Your instructions
When a line of the material has the word "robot" in it, copy that line.

Source records

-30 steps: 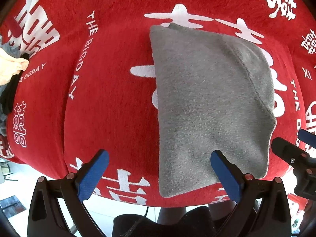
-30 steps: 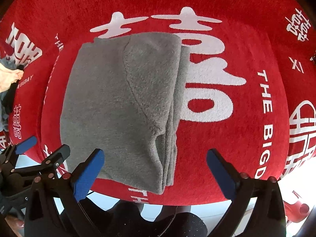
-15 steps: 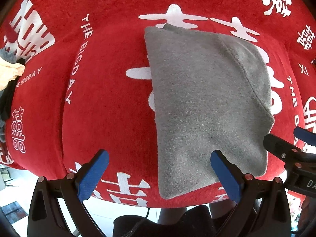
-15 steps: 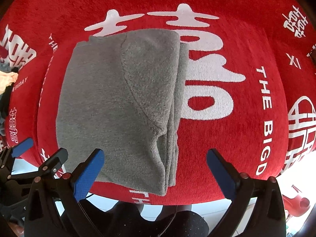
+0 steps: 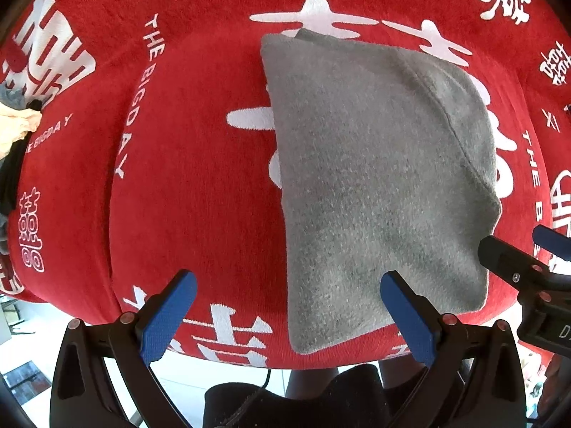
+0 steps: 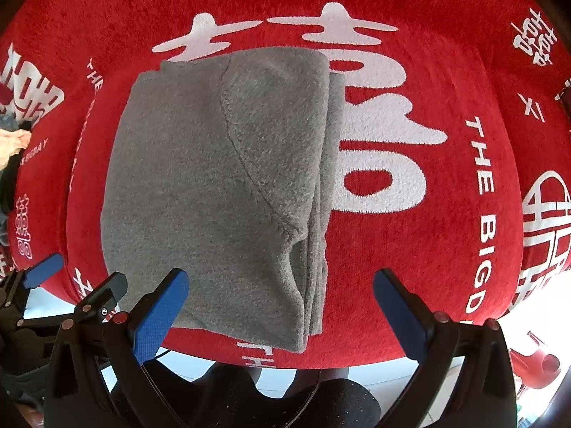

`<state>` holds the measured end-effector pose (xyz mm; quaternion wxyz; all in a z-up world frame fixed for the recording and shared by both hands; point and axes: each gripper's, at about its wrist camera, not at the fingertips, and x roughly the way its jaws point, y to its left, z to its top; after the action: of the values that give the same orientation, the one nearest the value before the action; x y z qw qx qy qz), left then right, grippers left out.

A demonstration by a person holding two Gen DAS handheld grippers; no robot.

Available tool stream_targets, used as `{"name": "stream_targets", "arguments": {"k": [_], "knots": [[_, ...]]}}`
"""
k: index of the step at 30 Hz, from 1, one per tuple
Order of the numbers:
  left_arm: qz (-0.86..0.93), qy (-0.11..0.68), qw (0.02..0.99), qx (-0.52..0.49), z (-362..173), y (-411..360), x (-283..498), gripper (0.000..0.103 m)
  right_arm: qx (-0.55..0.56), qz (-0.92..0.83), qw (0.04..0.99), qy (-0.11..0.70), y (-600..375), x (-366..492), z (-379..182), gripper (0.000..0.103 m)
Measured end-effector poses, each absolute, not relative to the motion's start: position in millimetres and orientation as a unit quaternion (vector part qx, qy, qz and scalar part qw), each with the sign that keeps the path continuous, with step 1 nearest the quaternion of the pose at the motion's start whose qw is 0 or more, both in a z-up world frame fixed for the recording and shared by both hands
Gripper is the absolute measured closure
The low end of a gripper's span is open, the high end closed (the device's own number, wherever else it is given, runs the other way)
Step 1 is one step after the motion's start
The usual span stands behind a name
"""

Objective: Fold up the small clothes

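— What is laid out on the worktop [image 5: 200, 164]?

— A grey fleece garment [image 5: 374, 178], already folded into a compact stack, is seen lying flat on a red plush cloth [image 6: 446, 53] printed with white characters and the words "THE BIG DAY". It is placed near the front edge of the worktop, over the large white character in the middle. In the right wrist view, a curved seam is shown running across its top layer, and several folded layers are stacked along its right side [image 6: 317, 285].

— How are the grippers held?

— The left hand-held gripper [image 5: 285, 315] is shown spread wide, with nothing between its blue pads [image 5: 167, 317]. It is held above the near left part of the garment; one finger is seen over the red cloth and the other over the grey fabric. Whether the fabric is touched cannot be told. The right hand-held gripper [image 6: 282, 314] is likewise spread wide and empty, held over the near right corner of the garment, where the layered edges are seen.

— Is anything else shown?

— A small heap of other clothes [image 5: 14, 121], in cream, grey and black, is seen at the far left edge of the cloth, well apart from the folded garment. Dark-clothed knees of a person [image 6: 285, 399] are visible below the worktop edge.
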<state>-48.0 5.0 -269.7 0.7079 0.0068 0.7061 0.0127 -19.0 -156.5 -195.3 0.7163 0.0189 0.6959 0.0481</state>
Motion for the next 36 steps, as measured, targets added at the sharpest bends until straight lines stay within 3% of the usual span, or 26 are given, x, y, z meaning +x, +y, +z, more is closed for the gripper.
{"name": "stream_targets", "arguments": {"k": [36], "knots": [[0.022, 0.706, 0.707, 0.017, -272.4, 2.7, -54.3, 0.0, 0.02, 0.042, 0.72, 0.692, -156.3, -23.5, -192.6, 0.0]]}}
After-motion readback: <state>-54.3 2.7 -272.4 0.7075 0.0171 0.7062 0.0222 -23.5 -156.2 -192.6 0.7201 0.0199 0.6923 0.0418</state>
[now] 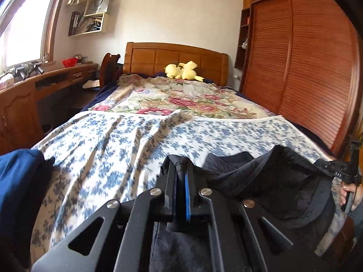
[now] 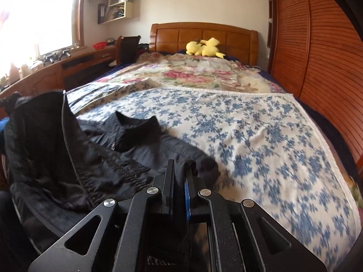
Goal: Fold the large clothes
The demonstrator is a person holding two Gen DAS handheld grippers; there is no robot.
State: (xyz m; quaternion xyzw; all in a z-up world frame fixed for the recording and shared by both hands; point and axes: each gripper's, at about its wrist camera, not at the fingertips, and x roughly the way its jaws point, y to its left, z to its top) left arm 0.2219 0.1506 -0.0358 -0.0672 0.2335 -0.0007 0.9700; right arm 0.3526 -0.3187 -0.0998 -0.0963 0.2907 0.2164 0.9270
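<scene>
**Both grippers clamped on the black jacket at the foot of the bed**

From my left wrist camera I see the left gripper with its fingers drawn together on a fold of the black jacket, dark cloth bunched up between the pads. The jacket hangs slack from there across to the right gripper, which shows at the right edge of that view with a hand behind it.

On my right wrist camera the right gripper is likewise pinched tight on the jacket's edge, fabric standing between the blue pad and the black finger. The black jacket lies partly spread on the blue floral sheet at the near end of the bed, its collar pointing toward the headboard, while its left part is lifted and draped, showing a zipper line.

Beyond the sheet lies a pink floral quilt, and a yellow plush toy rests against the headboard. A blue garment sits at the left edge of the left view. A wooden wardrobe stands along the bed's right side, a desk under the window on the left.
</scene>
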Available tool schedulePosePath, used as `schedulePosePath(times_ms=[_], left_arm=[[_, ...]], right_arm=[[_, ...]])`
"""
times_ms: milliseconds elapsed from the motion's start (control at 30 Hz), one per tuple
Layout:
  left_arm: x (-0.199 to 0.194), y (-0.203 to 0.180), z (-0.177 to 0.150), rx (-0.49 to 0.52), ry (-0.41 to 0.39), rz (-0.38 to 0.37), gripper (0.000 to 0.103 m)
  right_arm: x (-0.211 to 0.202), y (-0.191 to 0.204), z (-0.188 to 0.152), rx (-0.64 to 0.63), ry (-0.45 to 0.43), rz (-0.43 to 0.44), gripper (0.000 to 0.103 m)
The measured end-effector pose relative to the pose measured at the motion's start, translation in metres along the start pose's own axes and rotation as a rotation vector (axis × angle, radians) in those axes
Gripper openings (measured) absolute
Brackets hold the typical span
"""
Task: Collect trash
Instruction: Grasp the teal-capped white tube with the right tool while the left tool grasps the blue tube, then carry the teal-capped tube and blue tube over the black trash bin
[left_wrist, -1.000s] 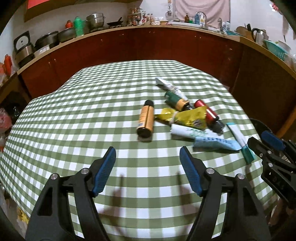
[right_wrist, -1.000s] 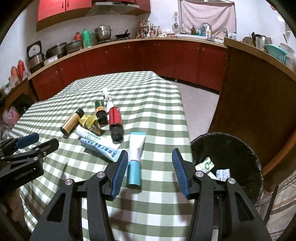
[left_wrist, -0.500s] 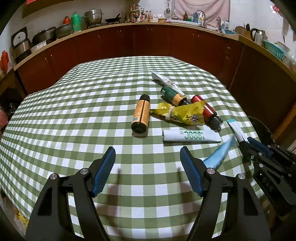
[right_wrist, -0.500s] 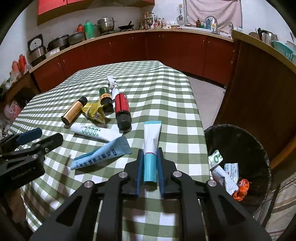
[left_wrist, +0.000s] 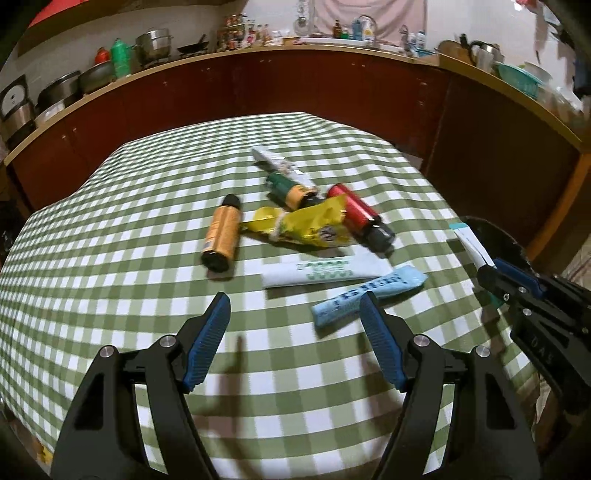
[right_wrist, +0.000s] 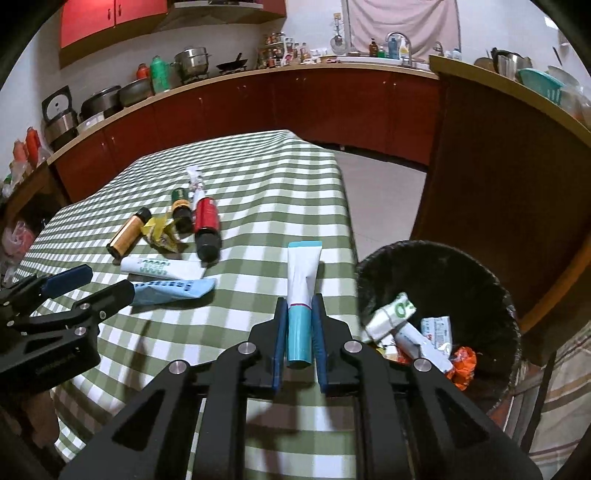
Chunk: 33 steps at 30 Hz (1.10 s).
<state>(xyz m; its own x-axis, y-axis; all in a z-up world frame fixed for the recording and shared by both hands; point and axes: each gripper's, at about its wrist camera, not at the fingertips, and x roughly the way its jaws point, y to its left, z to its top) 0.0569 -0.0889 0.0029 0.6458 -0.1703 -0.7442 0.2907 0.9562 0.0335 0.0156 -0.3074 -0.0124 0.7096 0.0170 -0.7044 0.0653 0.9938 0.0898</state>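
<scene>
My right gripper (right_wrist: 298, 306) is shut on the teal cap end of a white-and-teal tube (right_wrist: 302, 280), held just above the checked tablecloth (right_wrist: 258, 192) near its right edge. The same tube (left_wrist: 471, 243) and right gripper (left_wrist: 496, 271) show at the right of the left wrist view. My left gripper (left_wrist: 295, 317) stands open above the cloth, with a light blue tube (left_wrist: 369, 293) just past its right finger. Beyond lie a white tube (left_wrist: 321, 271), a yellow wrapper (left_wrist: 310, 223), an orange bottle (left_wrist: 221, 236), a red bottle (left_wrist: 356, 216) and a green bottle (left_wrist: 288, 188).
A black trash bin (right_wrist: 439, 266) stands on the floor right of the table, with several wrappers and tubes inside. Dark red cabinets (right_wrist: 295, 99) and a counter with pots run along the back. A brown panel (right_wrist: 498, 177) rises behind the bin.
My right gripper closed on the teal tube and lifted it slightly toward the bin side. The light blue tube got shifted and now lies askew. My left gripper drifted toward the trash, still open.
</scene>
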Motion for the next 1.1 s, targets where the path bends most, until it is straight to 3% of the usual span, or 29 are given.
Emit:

Worked solution
A demonstration by a person holding two Gen DAS handheld grippers; no robot.
The demonstrator is a person holding two Gen DAS handheld grippers; there is no robot.

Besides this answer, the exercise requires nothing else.